Revolvió dos terrones de azúcar moreno en la descascarillada taza de café y bebió a pequeños sorbos, al tiempo que bostezaba mientras inspeccionaba los archivos. Los estados de cuentas de los últimos cinco años requerían una tediosa comprobación. Abrió la ventana, una sola rendija, intentando así mantener la mente despejada. A sus pies yacían los esqueletos cubiertos de escarcha de las vides que producían una cosecha todos los otoños. El orgullo de Montmartre, pero ácido. Un gusto adquirido. Encontró una manta de ganchillo azul y envolvió sus pies con ella.
Papeles de bancarrota, la sentencia de divorcio. Se inclinó hacia adelante y comenzó a trabajar. En la ventana de Nathalie, las lastimeras notas de alguien que ensayaba con un violonchelo acompañaban el sonido del goteo del hielo al derretirse.
Se trataba de una aburrida rutina de comprobación de notas financieras escritas a mano y documentos del banco impresos. Al cabo de media hora descubrió las discrepancias. Importantes. Y fácil efectuar un seguimiento, una vez que hubo descubierto el patrón a seguir.
Los cuantiosos ingresos habían comenzado hacía tres meses, coincidiendo con la sentencia de divorcio de los Gagnard y con la bancarrota. ¡Ningún flic pluriempleado ganaba cincuenta mil francos al mes trabajando a tiempo parcial! No le extrañaba que Jacques hubiera convencido a Nathalie para que mantuviera la autoescuela. Era el lugar perfecto para disimular el montante de francos que se depositaban cada mes desde hacía tres. ¿Sería una simple forma de ocultar un chantaje?
Mientras miraba la limpia y práctica cocina y los muebles del apartamento instalados a partir de kits de montaje de Ikea, dudaba sobre si ella compartiría con él esos aires de grandeza.

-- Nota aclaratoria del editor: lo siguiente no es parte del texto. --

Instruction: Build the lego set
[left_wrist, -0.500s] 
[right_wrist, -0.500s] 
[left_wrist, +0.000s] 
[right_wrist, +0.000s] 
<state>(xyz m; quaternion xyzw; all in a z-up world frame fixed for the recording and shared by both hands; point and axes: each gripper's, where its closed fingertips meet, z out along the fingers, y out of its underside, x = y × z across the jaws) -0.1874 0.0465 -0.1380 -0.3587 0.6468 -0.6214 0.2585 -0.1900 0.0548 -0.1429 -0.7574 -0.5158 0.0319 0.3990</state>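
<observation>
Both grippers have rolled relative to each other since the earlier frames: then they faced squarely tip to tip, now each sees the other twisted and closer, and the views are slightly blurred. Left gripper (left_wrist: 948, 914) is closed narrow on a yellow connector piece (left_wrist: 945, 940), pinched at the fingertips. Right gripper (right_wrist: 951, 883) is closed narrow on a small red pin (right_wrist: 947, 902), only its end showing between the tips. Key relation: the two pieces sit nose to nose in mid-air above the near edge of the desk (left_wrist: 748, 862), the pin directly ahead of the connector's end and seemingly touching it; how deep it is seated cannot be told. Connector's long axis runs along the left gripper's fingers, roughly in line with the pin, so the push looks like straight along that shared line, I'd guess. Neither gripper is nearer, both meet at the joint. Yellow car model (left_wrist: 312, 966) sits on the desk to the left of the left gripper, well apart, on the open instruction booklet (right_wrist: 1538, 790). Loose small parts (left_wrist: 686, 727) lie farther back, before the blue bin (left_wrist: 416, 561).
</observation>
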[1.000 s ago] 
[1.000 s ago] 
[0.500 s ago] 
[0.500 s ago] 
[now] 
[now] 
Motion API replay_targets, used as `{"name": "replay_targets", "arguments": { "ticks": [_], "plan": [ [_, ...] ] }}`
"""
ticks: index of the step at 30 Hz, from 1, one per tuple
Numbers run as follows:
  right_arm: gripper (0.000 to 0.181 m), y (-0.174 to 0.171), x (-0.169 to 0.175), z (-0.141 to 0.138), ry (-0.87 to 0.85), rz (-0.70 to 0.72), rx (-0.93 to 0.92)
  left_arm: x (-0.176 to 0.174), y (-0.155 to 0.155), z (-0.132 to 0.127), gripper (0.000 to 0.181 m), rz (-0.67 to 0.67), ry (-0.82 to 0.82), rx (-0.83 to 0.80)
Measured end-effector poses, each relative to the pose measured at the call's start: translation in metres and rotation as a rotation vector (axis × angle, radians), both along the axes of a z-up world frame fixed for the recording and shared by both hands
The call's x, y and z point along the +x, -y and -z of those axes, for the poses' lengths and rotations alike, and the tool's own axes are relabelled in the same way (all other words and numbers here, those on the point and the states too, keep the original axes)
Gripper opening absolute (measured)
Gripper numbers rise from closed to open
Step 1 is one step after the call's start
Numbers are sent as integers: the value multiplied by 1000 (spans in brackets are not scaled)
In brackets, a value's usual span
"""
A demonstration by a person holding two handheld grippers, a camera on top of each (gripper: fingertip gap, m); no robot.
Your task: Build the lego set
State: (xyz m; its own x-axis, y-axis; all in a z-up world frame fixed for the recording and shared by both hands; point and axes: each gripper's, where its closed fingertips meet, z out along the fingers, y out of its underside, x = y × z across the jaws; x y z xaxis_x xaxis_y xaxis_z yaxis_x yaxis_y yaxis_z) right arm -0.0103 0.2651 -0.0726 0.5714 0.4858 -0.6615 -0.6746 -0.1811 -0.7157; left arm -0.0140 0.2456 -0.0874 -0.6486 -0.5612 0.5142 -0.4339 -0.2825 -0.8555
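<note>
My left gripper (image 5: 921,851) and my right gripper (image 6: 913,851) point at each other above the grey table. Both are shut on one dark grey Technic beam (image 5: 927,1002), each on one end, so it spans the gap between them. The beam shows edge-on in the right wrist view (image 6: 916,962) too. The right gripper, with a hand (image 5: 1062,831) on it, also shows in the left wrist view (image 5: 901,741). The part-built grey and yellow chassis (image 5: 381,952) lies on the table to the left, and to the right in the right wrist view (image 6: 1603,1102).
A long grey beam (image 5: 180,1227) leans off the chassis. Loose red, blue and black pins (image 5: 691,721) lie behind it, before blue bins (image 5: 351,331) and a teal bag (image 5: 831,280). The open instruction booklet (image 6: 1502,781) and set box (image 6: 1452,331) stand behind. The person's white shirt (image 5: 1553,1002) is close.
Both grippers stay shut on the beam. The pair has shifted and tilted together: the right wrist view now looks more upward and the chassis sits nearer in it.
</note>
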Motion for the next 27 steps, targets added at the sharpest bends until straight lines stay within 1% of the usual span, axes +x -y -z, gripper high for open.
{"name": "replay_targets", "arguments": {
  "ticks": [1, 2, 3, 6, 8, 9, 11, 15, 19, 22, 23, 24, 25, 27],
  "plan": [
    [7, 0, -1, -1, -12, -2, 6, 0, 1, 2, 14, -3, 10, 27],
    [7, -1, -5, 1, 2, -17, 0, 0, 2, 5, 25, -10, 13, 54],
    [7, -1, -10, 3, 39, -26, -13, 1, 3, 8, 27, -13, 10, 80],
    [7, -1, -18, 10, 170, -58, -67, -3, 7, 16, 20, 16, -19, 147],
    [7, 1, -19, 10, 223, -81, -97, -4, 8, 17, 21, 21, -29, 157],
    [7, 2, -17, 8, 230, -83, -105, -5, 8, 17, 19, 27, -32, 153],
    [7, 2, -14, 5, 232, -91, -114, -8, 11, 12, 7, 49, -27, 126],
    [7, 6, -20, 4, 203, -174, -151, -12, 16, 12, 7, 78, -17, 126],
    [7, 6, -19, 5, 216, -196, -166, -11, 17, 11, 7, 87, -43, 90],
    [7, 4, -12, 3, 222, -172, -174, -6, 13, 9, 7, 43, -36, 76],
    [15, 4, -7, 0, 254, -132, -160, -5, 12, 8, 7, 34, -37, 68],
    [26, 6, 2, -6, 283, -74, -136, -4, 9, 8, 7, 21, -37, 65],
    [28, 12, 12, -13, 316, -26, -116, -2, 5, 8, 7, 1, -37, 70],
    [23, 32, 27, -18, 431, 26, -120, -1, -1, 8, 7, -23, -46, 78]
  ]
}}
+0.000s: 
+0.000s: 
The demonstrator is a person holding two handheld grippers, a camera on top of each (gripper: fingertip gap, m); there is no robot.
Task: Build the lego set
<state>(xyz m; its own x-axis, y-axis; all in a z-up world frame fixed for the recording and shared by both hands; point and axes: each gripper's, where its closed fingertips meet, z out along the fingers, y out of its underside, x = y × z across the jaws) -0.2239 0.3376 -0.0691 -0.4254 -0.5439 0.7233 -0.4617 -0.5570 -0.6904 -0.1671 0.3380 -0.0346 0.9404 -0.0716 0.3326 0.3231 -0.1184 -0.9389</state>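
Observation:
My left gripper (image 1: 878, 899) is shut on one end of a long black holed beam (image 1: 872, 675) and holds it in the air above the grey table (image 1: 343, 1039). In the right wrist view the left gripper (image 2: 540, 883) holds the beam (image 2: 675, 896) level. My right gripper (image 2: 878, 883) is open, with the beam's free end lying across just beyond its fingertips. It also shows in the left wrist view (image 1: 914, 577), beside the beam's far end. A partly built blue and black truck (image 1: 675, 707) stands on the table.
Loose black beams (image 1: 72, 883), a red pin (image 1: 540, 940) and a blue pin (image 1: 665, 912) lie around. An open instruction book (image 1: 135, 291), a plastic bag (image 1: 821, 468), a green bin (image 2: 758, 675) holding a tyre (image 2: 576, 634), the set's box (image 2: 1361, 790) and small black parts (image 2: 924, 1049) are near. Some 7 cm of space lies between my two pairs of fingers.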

Simple avaricia, exigiendo siempre más… ¿habría sido eso su perdición?
Pero todo esto no disipaba la posibilidad de que lo que había matado a Jacques era algo que él conocía.
Con las pocas máquinas trucadas que había visto, dudaba de que Zette pudiera permitirse un pago de cincuenta mil francos al mes. Jacques podría haber recogido dinero de otros pequeños propietarios de bares y haber acaparado el distrito. ¿Seguiría un patrón?